Beaucoup d’Académiciens redoutaient un tel parrainage. Ils n’ont pas eu leur mot à dire. Comme le règlement l’y autorise, c’est la commission administrative centrale où siègent des représentants des 5 académies qui a statué. La fondation Ecologie d’avenir de Claude Allègre a reçu l’adoubement de l’Institut de France le 17 juin. Hervé Le Treut, Edouard Brézin, Ghislain de Marsilly, aucun des académiciens contactés n’étaient au courant avant cette fin septembre. Beaucoup l’ont appris avec la parution d’un billet d’Hervé Kempf dans Le Monde le 27 septembre.
« Je n’ai pas été informé officieusement, ni officiellement, confirme Ghislain de Marsilly, hydrologue. A ma connaissance l’Académie des sciences n’a pas été consultée, c’est une décision pure de l’Institut. » Mais ce n’est pas tant ce silence qui froisse l’académicien. « C’est sur le fond que je trouve ça scandaleux. Que l’Institut cautionne la création d’une fondation pour l’environnement sous l’égide de Claude Allègre, un homme qui a vilipendé, traîné dans la boue les scientifiques sans vergogne... L’image de l’Institut en sort ternie » Une indignation partagée par une climatologue : « Les bras m’en tombent. Qu’au XXIe siècle, un grand scientifique certes, mais surtout un homme habile prêt à tous les coups et à raconter n’importe quoi soit ainsi cautionné par l’Institut de France ne peut que contribuer à saper la confiance accordée à nos institutions. J’ai une vraie frustration face à la capacité de conviction de ce menteur pathologique... »
Rejet légitime ou excommunication ?
Selon eux, pas de doute, l’Institut aurait dû refermer violemment les portes au nez du sieur Allègre. Pour Albert Fert au contraire, Nobel de physique et membre du conseil d’orientation d’Ecologie d’avenir, le bannissement aurait été une erreur : « Il ne faut pas excommunier les gens parce qu’ils ont dit ceci ou cela. Nous ne sommes pas à la période de l’Inquisition ou sous un régime soviétique… Si on n’est pas d’accord avec Allègre, il faut discuter. » « C’est vrai que la pire des choses pour notre communauté, c’est de donner l’impression qu’on est censeur, qu’on refuse la position des uns et des autres. On peut avoir des doutes sur ce que fera la fondation, on peut être surpris quand l’Institut l’adoube mais quant à aller au-delà… il faut faire attention », concède Hervé Le Treut, climatologue.
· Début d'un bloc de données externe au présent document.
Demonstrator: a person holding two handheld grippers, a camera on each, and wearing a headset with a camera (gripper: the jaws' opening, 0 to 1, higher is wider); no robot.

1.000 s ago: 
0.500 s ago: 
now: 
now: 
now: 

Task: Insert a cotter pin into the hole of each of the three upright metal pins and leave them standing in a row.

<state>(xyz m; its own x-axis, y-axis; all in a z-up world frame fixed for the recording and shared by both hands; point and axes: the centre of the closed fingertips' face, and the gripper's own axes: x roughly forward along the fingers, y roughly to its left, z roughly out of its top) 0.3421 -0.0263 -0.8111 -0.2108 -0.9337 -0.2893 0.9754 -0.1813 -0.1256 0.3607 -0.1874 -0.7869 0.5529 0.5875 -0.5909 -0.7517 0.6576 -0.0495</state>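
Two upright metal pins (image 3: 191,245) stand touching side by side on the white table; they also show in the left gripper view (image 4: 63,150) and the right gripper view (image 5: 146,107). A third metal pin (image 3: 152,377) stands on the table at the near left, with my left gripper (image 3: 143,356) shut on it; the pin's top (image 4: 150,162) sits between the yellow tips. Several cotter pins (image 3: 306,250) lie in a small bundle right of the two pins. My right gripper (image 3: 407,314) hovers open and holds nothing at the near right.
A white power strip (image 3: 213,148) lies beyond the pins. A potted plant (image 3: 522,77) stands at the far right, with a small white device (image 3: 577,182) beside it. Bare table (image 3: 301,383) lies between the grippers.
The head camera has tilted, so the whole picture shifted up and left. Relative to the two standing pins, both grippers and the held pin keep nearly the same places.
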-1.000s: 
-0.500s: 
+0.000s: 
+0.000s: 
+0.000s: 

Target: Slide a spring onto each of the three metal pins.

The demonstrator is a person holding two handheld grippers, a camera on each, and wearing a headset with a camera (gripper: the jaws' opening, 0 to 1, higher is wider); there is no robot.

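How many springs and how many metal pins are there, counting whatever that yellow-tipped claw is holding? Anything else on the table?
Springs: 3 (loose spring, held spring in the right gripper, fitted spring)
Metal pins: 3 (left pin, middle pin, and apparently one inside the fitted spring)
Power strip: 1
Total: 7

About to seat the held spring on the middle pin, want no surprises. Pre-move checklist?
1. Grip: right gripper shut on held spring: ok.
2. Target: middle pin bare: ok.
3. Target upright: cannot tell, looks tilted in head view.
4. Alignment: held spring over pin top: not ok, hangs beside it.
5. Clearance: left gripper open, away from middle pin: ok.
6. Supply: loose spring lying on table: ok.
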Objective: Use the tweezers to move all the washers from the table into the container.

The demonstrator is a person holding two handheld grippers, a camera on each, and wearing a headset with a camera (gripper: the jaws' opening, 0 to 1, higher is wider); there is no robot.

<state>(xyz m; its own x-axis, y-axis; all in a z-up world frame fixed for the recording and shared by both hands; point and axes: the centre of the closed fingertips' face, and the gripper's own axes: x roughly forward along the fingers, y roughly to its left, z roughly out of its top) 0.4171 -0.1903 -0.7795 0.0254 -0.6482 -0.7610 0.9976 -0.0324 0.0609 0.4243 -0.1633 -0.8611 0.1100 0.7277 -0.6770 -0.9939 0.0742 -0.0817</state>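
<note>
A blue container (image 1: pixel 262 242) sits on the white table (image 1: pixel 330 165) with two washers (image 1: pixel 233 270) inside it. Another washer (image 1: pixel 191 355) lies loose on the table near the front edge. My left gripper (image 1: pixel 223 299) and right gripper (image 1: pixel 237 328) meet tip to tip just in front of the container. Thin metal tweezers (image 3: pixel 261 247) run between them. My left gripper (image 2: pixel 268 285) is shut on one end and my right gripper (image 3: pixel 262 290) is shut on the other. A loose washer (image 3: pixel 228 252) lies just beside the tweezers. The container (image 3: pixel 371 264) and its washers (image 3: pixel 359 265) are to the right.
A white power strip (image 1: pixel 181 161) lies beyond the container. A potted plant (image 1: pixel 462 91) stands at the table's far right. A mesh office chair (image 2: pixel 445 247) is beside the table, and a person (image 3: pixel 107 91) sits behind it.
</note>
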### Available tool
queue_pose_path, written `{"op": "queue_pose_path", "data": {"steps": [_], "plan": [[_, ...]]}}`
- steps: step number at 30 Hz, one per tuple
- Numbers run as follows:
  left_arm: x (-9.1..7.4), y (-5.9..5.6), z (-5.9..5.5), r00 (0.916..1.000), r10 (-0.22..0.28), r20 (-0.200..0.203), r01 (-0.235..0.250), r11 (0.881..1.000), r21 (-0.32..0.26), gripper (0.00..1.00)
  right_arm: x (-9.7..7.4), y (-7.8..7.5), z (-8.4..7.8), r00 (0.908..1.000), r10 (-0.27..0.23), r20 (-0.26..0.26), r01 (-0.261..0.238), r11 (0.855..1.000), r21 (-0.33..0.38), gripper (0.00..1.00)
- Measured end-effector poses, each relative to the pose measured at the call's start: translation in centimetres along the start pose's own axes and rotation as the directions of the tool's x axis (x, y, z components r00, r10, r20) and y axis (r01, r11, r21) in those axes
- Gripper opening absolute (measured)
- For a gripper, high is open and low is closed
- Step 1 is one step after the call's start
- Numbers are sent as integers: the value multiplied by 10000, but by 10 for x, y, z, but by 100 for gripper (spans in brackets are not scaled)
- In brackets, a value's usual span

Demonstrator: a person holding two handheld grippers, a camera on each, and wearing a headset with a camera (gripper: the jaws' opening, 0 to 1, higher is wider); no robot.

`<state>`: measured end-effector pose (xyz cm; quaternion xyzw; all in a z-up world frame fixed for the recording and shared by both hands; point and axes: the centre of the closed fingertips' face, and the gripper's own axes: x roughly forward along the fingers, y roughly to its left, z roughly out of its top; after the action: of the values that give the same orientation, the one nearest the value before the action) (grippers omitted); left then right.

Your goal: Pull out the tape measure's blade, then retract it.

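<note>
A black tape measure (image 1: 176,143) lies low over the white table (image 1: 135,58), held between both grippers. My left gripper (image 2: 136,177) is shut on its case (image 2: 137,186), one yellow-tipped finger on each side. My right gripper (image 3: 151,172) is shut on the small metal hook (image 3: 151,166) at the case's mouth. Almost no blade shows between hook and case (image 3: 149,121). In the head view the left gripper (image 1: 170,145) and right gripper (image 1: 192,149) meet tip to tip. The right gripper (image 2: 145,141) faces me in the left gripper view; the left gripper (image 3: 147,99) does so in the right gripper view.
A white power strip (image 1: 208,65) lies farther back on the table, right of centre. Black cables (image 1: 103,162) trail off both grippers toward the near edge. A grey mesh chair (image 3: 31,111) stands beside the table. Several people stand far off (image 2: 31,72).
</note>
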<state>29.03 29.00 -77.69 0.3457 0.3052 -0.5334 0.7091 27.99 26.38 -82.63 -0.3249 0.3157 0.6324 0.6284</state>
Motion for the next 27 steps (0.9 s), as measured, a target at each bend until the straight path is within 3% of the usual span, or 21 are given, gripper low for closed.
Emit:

Claude Allègre, lui, peut se satisfaire de ce prestigieux appui, d’ailleurs largement mis en avant sur le site Internet de sa fondation. « L’Institut de France, ce n’est pas n’importe quoi comme maison. Si Allègre avait fait une association 1901, elle aurait été moins crédible », précise Ghislain de Marsily. Une belle caution, une jolie garantie de ressources aussi. Car les fondations accueillies dans le giron de l’Institut peuvent promettre aux généreux particuliers une réduction d’impôt de 66% du montant de leur don ou de 60% pour les entreprises mécènes.
Le climat non grata
Mais pour tenter de calmer les ardeurs, l’Institut a mis à son adoubement une condition : faire silence sur la question climatique. « Ça fait partie de l’accord avec l’Institut de France et c’est inscrit dans les statuts, confirme Laurent Chambenoît d’Ecologie d’avenir. On a bien d’autres sujets à aborder. Le climat est devenu une question trop politique. Et si on se mettait à en parler, certains membres du conseil d’orientation démissionneraient. » Ce serait sans doute le cas d’Albert Fert. « Allègre, je le connais depuis longtemps et je suis en désaccord avec lui sur les problèmes du climat. Mais j’approuve son idée de chercher des solutions au problème de la planète grâce à la science. »
A en croire son site Internet, la fondation devrait être un lieu d’échanges entre « scientifiques, économistes, humanistes et monde de l’entreprise et de l’innovation technologique. » De quoi, promet-elle, en finir avec les positions alarmistes et proposer des solutions technologiques concrètes aux problèmes environnementaux actuels. Alors utile la fondation ? « Je ne sais pas ce qu’elle va dire, ce qu’elle va vouloir ou pouvoir faire, en quoi elle va interférer dans le débat », confie, prudent, Hervé Le Treut. « Cette collision entre industriels, médias et scientifiques n’a pas vocation à surmonter les barrières, il va s’agir d’un espace de lobby », assure quant à elle la climatologue interrogée.